- _YOUR ASSIGNMENT_: Output every line of the listing, exactly and completely.

------ COLLECTED MATERIAL ------

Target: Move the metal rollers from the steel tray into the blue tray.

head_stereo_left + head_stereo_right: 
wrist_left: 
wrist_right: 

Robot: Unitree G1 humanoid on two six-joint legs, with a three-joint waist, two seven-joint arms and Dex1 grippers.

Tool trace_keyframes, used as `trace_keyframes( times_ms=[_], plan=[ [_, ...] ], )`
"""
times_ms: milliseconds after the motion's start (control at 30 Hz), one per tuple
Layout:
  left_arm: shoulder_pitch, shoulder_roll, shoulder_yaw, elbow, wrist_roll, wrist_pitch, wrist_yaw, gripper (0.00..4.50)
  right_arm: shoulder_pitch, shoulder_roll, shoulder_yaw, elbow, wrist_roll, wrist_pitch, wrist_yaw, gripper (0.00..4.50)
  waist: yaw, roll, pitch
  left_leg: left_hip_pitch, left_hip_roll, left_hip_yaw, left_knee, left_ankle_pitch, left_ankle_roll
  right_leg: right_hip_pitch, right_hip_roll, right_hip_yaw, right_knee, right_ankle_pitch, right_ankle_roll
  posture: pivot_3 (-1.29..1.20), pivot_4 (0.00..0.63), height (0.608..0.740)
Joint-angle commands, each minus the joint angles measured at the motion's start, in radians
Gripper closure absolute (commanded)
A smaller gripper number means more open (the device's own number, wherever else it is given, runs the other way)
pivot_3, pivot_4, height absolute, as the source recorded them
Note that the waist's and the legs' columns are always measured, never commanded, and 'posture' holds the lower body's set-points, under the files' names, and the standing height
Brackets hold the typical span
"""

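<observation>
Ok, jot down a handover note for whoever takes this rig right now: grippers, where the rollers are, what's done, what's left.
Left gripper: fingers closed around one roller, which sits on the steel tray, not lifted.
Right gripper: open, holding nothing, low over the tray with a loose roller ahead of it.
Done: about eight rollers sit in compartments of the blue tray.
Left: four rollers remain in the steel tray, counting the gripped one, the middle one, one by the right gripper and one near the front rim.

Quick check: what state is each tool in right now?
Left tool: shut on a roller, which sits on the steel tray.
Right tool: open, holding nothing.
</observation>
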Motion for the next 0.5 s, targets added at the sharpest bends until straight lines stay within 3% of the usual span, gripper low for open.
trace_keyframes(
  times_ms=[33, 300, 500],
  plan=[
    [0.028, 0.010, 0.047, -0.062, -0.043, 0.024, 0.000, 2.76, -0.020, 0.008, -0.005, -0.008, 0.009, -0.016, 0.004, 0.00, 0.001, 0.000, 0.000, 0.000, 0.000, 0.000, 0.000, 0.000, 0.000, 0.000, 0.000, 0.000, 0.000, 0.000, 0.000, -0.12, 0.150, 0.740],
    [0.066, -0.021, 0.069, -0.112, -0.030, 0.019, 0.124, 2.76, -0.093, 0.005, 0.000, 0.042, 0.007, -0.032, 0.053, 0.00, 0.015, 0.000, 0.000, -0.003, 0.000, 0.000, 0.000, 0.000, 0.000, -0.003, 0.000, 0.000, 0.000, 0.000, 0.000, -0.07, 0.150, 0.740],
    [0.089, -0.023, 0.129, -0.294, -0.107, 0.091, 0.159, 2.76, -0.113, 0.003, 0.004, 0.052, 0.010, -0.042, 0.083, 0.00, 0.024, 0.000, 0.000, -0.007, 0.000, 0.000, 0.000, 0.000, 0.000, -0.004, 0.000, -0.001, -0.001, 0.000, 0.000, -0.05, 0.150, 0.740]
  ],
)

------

- _EXERCISE SOLUTION_:
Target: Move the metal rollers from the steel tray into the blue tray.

head_stereo_left + head_stereo_right: 
wrist_left: 
wrist_right: 

Robot: Unitree G1 humanoid on two six-joint legs, with a three-joint waist, two seven-joint arms and Dex1 grippers.

Tool trace_keyframes, used as `trace_keyframes( times_ms=[_], plan=[ [_, ...] ], )`
"""
times_ms: milliseconds after the motion's start (control at 30 Hz), one per tuple
Layout:
  left_arm: shoulder_pitch, shoulder_roll, shoulder_yaw, elbow, wrist_roll, wrist_pitch, wrist_yaw, gripper (0.00..4.50)
  right_arm: shoulder_pitch, shoulder_roll, shoulder_yaw, elbow, wrist_roll, wrist_pitch, wrist_yaw, gripper (0.00..4.50)
  waist: yaw, roll, pitch
  left_leg: left_hip_pitch, left_hip_roll, left_hip_yaw, left_knee, left_ankle_pitch, left_ankle_roll
  right_leg: right_hip_pitch, right_hip_roll, right_hip_yaw, right_knee, right_ankle_pitch, right_ankle_roll
  posture: pivot_3 (-1.29..1.20), pivot_4 (0.00..0.63), height (0.608..0.740)
Joint-angle commands, each minus the joint angles measured at the motion's start, in radians
Gripper closure absolute (commanded)
A smaller gripper number means more open (the device's own number, wherever else it is given, runs the other way)
pivot_3, pivot_4, height absolute, as the source recorded them
Note that the waist's and the legs' columns are always measured, never commanded, and 'posture' holds the lower body's set-points, under the files' names, and the standing height
Brackets hold the typical span
"""

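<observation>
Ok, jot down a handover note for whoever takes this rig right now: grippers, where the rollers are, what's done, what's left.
Left gripper: fingers closed around one roller, which sits on the steel tray, not lifted.
Right gripper: open, holding nothing, low over the tray with a loose roller ahead of it.
Done: about eight rollers sit in compartments of the blue tray.
Left: four rollers remain in the steel tray, counting the gripped one, the middle one, one by the right gripper and one near the front rim.

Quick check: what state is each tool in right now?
Left tool: shut on a roller, which sits on the steel tray.
Right tool: open, holding nothing.
</observation>
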Motion for the next 0.5 s, targets added at the sharpest bends until straight lines stay within 3% of the usual span, gripper low for open.
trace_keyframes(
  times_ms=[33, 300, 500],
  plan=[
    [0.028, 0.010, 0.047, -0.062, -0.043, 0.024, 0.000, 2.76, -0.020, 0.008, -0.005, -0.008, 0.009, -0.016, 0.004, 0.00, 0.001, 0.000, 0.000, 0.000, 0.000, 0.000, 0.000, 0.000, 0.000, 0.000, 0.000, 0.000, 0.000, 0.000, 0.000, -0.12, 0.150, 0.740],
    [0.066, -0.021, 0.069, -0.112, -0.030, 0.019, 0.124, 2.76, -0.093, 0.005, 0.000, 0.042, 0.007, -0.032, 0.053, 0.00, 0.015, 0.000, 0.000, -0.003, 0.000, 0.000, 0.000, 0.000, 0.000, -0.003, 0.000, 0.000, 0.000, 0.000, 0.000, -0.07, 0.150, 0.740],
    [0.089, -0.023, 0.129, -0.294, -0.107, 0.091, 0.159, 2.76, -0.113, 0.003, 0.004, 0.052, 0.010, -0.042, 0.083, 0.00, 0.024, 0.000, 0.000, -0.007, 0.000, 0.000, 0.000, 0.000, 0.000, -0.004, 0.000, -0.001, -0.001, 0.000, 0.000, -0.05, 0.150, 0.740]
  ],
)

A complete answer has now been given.